→ **Exercise aim**: Print the data below exactly, but only the lines from the one containing "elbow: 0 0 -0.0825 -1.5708" down to the one containing "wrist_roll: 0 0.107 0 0", inclusive.

Source records
● ● ● ● ● ● ●

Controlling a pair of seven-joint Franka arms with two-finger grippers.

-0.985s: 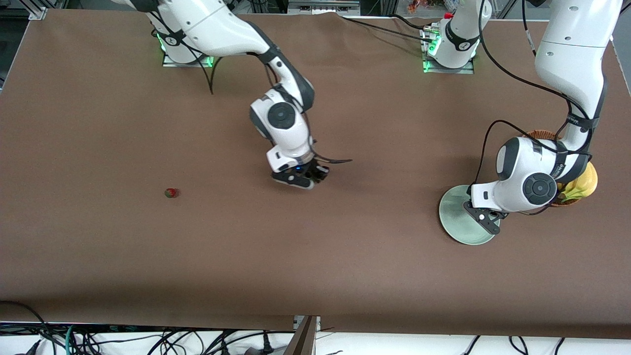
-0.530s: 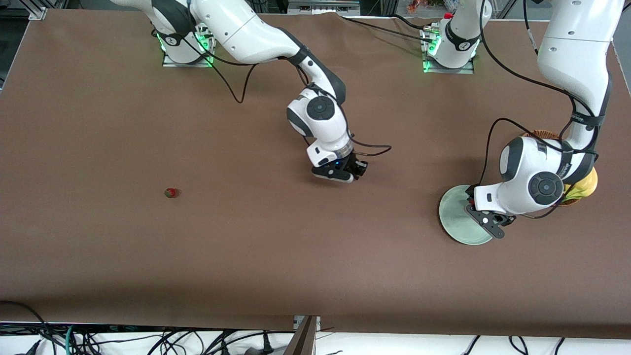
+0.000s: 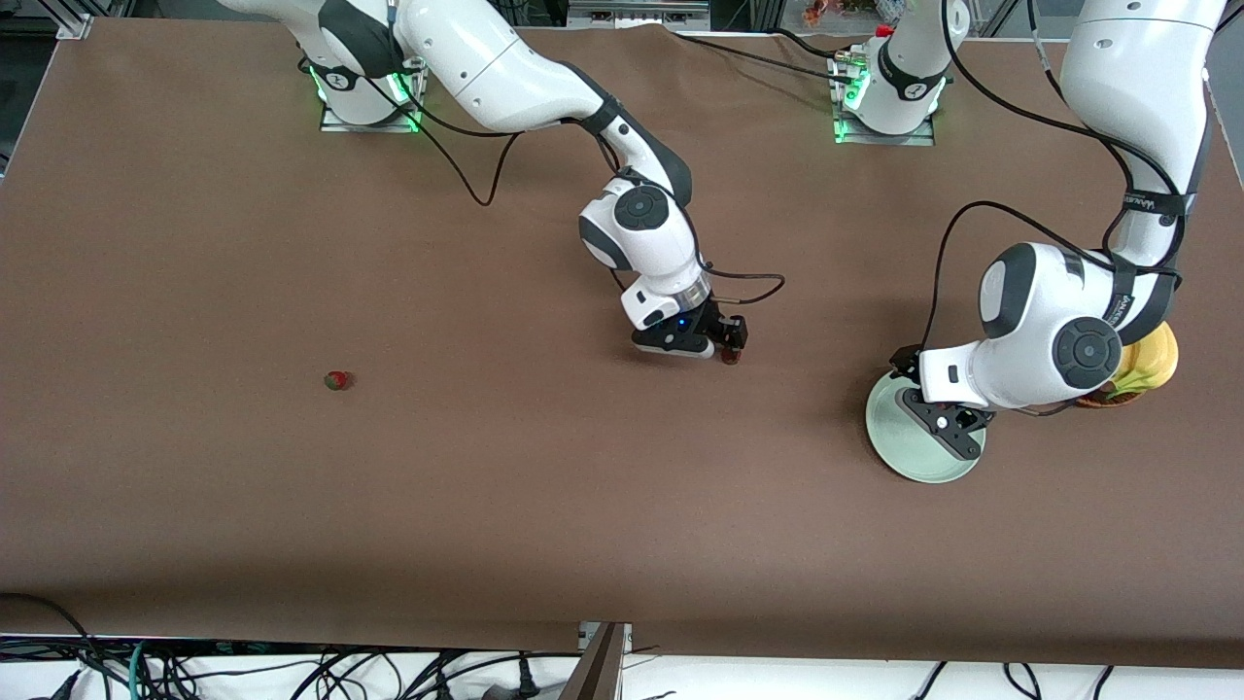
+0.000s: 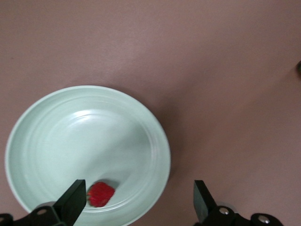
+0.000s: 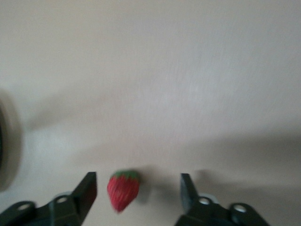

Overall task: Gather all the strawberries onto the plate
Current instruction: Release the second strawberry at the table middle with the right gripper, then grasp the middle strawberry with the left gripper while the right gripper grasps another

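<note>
One strawberry (image 4: 101, 194) lies inside the pale mint-green plate (image 4: 84, 136), near its rim. My left gripper (image 4: 137, 201) hangs open just above that plate (image 3: 904, 457), its fingers (image 4: 70, 203) apart from the berry. Over the middle of the table my right gripper (image 3: 731, 342) stands open. A second strawberry (image 5: 123, 190) sits loose between its fingers (image 5: 87, 189), touching neither; it shows as a red speck (image 3: 730, 357) just under the fingertips. A third strawberry (image 3: 337, 380) lies alone on the brown table toward the right arm's end.
A brown wicker basket with bananas (image 3: 1152, 358) stands beside the plate toward the left arm's end, partly hidden by the left arm. Black cables loop from both wrists. The brown table (image 3: 486, 506) stretches wide between the lone berry and the plate.
The right arm has swung toward the plate's end of the table, and its jaws have parted around its berry. The left hand has shifted slightly over the plate.
</note>
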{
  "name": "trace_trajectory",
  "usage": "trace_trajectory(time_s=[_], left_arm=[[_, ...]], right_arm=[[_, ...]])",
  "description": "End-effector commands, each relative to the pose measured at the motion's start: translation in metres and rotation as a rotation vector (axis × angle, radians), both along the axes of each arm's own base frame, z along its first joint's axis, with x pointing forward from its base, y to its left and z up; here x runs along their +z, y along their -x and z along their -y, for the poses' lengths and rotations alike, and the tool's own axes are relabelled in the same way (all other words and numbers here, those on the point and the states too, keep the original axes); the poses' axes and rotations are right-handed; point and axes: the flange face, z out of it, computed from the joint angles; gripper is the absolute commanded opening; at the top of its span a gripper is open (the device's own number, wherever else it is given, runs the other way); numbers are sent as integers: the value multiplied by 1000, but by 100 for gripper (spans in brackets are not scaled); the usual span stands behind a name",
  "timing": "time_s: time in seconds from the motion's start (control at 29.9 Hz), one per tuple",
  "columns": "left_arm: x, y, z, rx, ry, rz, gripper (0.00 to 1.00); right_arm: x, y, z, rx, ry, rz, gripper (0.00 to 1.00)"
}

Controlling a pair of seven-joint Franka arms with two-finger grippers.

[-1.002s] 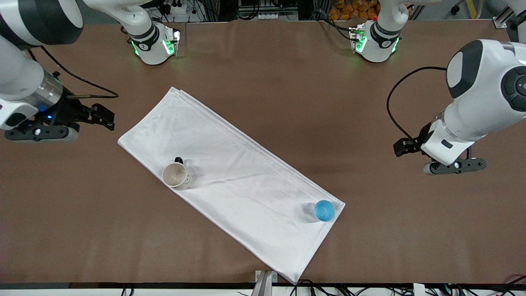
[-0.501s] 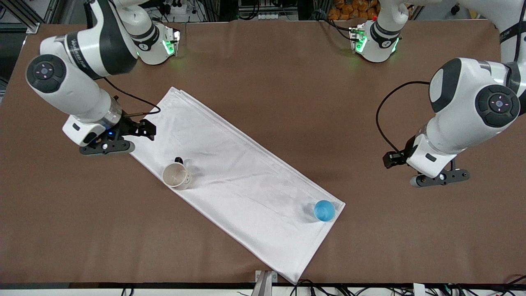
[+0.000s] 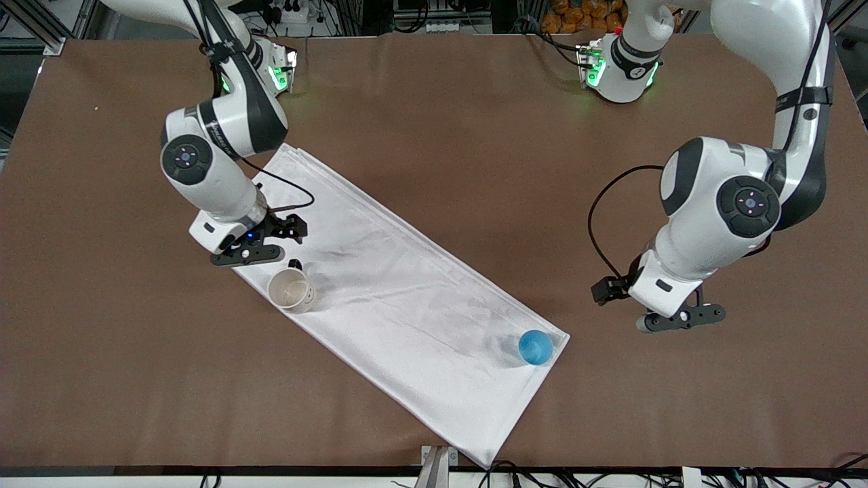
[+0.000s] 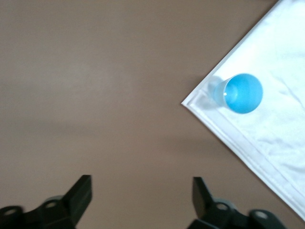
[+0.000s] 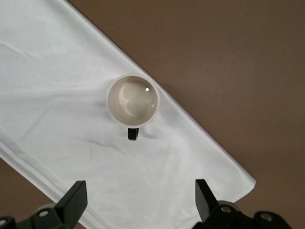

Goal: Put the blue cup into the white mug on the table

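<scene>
The left hand (image 3: 680, 318) hangs with its fingers (image 4: 80, 193) spread wide apart and nothing between them, over bare brown surface (image 3: 434, 102) toward the left arm's end; the blue cup (image 3: 536, 347) stands upright at about eight o'clock from it in the front view, well apart, on the corner of the white cloth (image 3: 407, 318) near that end. The right hand (image 3: 246, 254) also has its fingers (image 5: 71, 200) wide apart and empty, over the cloth's edge toward the right arm's end. The white mug (image 3: 291, 290) stands upright on the cloth, at about five o'clock from this hand in the front view, its black handle (image 3: 295, 263) toward the hand. Cup and mug are well apart.
</scene>
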Motion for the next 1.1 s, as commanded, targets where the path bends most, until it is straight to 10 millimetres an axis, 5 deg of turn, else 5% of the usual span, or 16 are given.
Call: trace_trajectory(time_s=[0.0, 0.2, 0.53, 0.8, 1.07], left_arm=[[-10, -13, 11, 38, 38, 21, 100], [-30, -24, 21, 151, 179, -14, 100], [-77, -30, 38, 183, 206, -17, 100], [-125, -30, 54, 178, 197, -21, 100], [-144, -34, 53, 188, 200, 1, 100]], right_arm=[[-30, -3, -7, -16, -5, 4, 100], [-66, 0, -6, -3, 3, 9, 100], [-94, 0, -4, 0, 12, -13, 100], [-105, -8, 5, -16, 8, 4, 94], [-113, -23, 11, -34, 8, 7, 83]])
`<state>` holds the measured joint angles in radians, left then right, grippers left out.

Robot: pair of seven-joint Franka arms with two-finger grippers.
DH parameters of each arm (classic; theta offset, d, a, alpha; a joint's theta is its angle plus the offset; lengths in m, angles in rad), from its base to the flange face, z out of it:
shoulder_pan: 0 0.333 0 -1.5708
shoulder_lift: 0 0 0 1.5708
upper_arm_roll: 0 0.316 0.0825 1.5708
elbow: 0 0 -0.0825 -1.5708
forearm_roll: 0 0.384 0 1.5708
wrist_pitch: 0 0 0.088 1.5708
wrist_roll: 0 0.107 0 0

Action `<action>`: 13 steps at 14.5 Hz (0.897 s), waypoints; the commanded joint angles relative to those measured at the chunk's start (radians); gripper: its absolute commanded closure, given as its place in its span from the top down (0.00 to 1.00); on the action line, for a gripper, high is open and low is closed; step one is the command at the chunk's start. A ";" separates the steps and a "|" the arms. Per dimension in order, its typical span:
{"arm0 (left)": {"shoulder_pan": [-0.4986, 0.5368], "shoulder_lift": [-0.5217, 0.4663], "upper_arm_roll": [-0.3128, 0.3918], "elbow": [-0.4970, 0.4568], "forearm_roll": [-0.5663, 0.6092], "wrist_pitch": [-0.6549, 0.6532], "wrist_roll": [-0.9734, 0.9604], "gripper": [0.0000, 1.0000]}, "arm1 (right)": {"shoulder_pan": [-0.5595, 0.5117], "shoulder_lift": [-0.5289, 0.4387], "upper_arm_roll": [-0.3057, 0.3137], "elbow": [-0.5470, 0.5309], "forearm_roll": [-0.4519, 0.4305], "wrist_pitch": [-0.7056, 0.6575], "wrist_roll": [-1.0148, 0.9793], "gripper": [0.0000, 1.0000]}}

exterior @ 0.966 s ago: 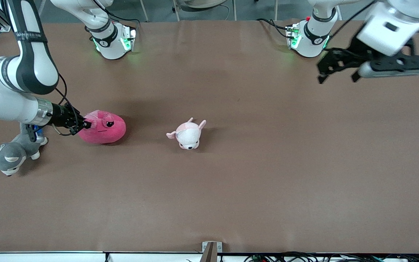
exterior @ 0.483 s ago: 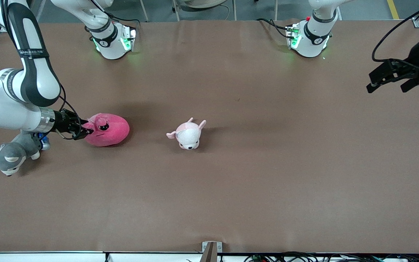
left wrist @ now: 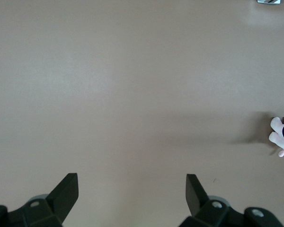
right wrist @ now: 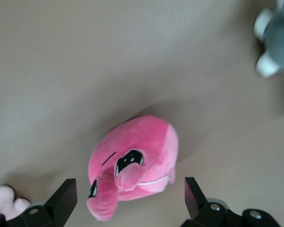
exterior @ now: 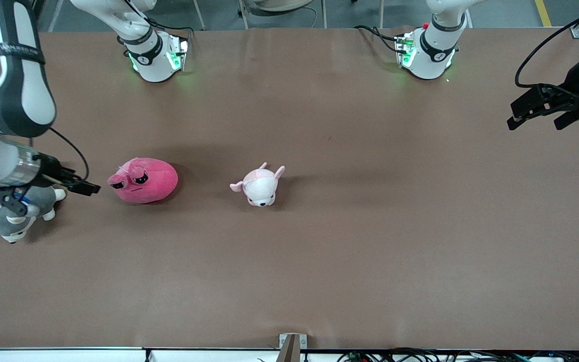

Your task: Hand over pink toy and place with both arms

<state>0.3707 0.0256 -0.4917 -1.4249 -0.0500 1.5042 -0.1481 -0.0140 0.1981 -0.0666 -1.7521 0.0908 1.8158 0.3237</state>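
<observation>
The pink toy (exterior: 143, 180), a rounded hot-pink plush with black sleepy eyes, lies on the brown table toward the right arm's end. No gripper touches it. My right gripper (exterior: 82, 186) hovers low beside it, open, a short gap away on the side of the right arm's table end. In the right wrist view the pink toy (right wrist: 132, 163) shows between and just past the spread fingers of the right gripper (right wrist: 129, 188). My left gripper (exterior: 533, 120) hangs open over the left arm's end of the table. The left wrist view shows the left gripper (left wrist: 131, 183) with only bare table between its fingers.
A small pale pink-and-white puppy plush (exterior: 259, 186) lies mid-table, beside the pink toy. A grey plush (exterior: 10, 218) sits at the right arm's table edge, under the right wrist. The two arm bases (exterior: 156, 55) (exterior: 427, 50) stand along the table's top edge.
The right gripper opened, let go of the pink toy and drew back toward its table end. The toy settled on the table. The left arm swung out toward its end, then held still.
</observation>
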 commanded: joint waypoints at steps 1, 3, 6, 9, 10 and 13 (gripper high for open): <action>0.016 -0.003 -0.001 0.003 0.015 -0.005 0.009 1.00 | -0.017 -0.002 0.013 0.112 -0.087 -0.093 -0.193 1.00; 0.019 -0.003 -0.001 0.003 0.015 -0.004 0.009 1.00 | -0.020 -0.002 0.013 0.190 -0.100 -0.174 -0.315 1.00; 0.019 0.000 -0.001 0.003 0.012 -0.004 0.009 1.00 | -0.017 -0.002 0.011 0.281 -0.100 -0.275 -0.357 1.00; 0.020 0.005 0.008 0.003 0.012 -0.004 0.009 1.00 | -0.030 -0.002 0.013 0.321 -0.085 -0.317 -0.382 1.00; 0.013 0.010 0.024 0.004 0.012 -0.004 0.009 1.00 | -0.035 -0.002 0.013 0.324 -0.085 -0.317 -0.380 1.00; -0.080 0.010 0.134 0.004 0.009 -0.004 0.009 1.00 | -0.035 0.004 0.013 0.329 -0.097 -0.309 -0.371 1.00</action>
<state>0.3570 0.0349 -0.4327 -1.4254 -0.0500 1.5043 -0.1481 -0.0314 0.1945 -0.0683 -1.4390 0.0138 1.5111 -0.0385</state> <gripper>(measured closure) 0.000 0.000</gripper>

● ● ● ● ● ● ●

→ **Your solution**:
elbow: 0 0 -0.0825 -1.5708
forearm_roll: 0 0.384 0 1.5708
wrist_pitch: 0 0 0.088 1.5708
wrist_roll: 0 0.107 0 0

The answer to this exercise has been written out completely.